• [The task]: Exactly the lines below starting at the line with "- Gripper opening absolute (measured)" and ending at the line with "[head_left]" are wanted, with both ends included. Leave out the pictures and add no other lines.

[Stored dataset items]
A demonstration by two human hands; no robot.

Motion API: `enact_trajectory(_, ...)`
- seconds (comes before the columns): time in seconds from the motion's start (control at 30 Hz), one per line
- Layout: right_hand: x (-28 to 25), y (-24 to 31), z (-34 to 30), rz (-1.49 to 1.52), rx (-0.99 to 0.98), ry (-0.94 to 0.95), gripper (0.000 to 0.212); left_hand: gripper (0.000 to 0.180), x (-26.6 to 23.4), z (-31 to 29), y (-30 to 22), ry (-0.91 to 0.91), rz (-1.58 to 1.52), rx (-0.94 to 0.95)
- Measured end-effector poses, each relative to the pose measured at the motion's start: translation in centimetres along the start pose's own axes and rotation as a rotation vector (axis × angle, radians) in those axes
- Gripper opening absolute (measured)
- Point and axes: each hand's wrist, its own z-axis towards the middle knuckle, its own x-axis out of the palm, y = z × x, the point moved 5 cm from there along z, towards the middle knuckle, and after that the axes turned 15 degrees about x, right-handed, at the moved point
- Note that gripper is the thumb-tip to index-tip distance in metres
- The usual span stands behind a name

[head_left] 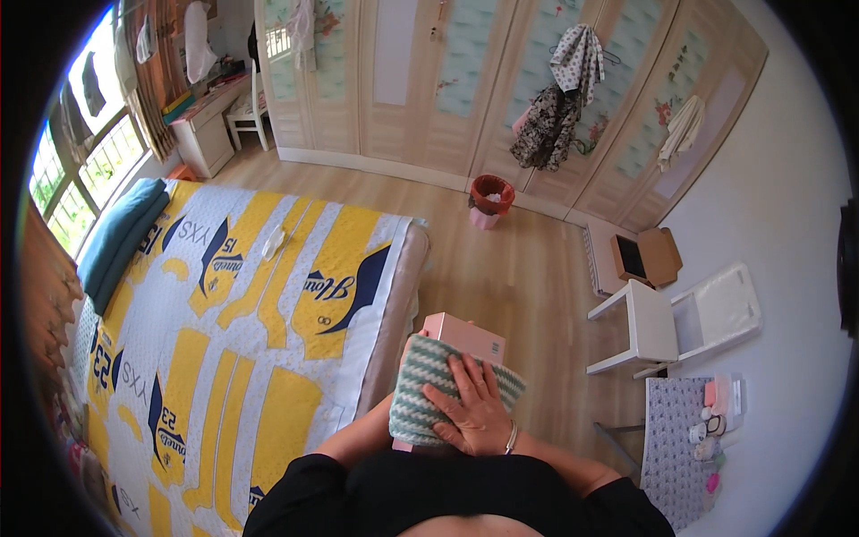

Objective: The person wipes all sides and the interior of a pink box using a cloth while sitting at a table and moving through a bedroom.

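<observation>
On pink box [463,335], green-white zigzag cloth [417,387]

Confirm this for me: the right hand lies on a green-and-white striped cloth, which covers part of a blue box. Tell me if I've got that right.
Not quite: the box is pink, not blue, as the head view shows. The rest stands: the right hand lies on the green-and-white striped cloth, which covers part of the box.
</observation>
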Motion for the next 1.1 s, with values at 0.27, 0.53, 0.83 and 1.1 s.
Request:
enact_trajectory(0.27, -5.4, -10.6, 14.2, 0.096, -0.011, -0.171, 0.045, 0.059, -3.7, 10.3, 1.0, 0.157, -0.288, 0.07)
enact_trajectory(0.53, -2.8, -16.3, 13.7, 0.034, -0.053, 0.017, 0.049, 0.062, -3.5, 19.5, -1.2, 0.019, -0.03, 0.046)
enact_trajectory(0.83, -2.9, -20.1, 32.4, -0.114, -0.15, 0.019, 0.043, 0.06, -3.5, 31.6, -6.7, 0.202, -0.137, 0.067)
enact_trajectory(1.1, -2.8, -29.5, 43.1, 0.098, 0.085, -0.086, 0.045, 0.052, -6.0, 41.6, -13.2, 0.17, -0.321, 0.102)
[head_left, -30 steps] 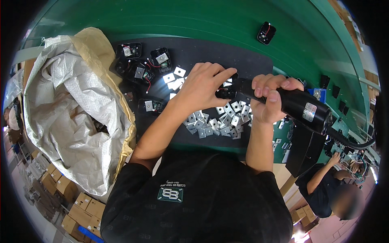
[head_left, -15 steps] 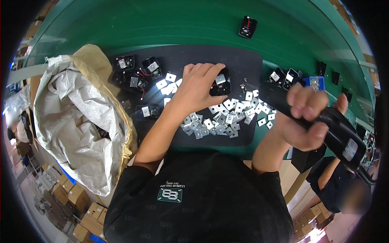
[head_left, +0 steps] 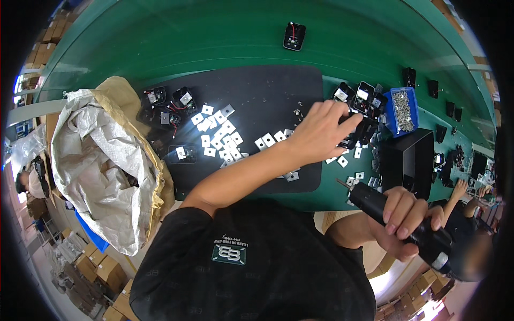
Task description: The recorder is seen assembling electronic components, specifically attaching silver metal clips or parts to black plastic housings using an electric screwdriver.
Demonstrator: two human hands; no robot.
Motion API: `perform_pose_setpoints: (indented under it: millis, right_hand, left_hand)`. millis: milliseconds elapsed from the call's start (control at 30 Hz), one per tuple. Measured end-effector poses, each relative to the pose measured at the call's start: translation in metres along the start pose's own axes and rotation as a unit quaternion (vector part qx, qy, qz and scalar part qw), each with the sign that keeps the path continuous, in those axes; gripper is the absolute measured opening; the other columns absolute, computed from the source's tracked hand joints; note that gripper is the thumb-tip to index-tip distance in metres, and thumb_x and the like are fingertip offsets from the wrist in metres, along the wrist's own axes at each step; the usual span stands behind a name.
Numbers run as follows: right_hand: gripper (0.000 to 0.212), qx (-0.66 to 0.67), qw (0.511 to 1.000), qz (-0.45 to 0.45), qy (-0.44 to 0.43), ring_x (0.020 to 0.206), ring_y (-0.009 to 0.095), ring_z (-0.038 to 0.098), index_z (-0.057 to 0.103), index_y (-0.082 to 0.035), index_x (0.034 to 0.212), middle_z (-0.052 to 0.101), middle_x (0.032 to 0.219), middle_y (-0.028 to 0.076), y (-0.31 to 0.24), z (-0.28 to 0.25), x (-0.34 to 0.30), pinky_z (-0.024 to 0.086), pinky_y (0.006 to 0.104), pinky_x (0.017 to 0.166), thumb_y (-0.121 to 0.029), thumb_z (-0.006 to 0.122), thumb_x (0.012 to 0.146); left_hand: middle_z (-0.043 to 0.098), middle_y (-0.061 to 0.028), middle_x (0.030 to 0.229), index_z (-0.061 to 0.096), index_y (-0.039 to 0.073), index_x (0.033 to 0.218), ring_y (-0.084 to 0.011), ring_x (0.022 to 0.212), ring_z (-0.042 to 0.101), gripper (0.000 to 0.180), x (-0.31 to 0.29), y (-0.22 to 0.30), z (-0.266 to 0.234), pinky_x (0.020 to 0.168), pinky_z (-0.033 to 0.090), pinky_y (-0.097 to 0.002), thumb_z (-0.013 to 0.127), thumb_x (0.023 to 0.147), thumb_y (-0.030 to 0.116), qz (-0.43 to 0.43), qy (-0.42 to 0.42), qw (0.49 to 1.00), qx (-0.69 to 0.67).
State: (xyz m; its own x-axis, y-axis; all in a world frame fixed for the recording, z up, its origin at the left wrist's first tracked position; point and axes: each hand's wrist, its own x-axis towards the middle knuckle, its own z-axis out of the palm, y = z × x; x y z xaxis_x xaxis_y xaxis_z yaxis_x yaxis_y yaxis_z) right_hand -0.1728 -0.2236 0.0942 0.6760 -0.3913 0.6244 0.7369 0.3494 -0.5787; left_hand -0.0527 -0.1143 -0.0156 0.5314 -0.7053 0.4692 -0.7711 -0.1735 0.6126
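Note:
My left hand [head_left: 324,131] reaches across to the right side of the black mat, its fingers curled on a black plastic housing [head_left: 365,128]; the hand hides part of it. Just beyond it, more black housings [head_left: 364,95] with silvery square plates inside stand close together. My right hand [head_left: 401,222] is wrapped around a black electric screwdriver [head_left: 369,202], whose bit points up and left, off the worktop. Loose silvery square plates with a centre hole [head_left: 227,127] lie scattered on the mat, some under my left forearm.
A blue bin of small screws [head_left: 401,109] stands at the right, with a black box [head_left: 407,163] nearer. Left of the black mat [head_left: 257,91] is a large white sack [head_left: 101,166]. Wired housings [head_left: 163,115] sit on the mat's left. Another person's hand [head_left: 459,188] is far right.
My left hand has moved right with the housing, from the mat's middle to the group near the blue bin. The screwdriver in my right hand has dropped lower, toward me. The view has shifted.

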Motion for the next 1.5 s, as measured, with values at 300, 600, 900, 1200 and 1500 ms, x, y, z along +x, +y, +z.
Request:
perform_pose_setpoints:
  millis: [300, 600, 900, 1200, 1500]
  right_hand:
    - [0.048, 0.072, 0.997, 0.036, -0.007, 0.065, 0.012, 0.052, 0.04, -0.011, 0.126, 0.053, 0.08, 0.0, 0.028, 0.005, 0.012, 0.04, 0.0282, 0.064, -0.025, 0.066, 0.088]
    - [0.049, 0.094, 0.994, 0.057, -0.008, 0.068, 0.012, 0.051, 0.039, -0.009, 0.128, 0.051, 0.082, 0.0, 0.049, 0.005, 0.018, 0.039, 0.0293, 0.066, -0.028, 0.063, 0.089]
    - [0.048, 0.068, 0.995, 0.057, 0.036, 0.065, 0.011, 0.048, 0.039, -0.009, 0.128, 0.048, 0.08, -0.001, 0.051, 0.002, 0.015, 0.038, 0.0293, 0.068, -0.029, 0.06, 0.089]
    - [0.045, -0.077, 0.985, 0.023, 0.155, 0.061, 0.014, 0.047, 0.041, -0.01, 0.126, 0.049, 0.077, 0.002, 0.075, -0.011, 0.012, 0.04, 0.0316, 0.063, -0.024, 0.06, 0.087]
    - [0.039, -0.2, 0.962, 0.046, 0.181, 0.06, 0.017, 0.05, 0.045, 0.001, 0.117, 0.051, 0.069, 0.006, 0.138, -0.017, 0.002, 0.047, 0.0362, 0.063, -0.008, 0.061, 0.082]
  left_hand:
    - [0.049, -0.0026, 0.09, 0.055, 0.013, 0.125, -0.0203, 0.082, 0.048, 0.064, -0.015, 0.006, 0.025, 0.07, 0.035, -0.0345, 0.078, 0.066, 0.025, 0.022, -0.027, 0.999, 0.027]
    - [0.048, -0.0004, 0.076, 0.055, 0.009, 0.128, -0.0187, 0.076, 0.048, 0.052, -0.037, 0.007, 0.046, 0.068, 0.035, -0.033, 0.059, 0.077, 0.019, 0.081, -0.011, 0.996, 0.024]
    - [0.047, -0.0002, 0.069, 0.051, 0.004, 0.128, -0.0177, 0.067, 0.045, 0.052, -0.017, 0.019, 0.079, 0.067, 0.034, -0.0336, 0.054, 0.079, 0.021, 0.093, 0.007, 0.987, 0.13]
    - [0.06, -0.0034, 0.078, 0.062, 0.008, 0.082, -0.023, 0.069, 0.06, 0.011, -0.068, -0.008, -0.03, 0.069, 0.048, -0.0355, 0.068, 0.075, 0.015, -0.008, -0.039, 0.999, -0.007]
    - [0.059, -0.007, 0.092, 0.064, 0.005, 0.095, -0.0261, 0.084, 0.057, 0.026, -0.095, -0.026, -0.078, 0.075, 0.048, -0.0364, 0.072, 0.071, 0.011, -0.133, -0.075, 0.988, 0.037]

• [Response]:
- Gripper opening absolute (measured)
- Point and axes: each hand's wrist, its own z-axis towards the middle knuckle, its own x-axis out of the palm, y = z × x, the point moved 5 cm from there along z, towards the middle knuckle, and after that the axes turned 15 degrees about x, right-handed, at the moved point
- Note that gripper is the thumb-tip to index-tip distance in metres
- The usual span stands behind a name

[head_left] 

What precedes this is the full answer.